**What is required**
Starting at the line that has "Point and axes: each" and stopping after the line that has "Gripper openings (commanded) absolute", reproduce the listing below exactly; omit everything else.

**Supplied information**
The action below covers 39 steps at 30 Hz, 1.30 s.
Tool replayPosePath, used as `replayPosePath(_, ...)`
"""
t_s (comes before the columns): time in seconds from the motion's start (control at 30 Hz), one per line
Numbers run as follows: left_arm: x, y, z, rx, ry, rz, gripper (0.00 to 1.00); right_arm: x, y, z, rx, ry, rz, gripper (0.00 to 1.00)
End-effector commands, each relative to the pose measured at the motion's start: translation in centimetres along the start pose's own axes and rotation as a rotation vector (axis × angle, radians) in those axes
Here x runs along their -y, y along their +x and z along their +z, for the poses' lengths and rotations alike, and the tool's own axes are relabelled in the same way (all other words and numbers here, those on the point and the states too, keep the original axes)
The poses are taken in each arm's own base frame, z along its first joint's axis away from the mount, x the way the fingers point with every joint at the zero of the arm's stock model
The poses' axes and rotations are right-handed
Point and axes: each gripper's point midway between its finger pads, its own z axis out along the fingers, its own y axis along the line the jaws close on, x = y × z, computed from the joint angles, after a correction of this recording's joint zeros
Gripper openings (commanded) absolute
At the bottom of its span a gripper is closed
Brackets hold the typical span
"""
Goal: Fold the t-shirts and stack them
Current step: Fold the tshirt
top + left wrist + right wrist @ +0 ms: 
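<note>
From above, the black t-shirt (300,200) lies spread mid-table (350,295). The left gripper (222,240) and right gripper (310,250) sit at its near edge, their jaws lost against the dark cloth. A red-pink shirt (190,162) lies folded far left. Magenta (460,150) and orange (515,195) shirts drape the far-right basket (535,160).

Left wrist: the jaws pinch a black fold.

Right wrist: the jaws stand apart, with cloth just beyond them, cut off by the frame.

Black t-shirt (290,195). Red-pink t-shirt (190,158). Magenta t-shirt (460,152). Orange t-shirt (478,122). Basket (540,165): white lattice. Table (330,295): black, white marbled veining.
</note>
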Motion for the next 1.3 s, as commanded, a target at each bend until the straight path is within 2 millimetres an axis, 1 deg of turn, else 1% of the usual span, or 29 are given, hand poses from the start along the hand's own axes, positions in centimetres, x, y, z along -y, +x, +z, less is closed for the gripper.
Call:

**Result of the task**
Point and axes: each gripper's point midway between its finger pads, its own z axis out along the fingers, its own y axis along the line the jaws close on, x = y × z, computed from the joint angles, after a correction of this recording's joint zeros
Gripper openings (commanded) absolute

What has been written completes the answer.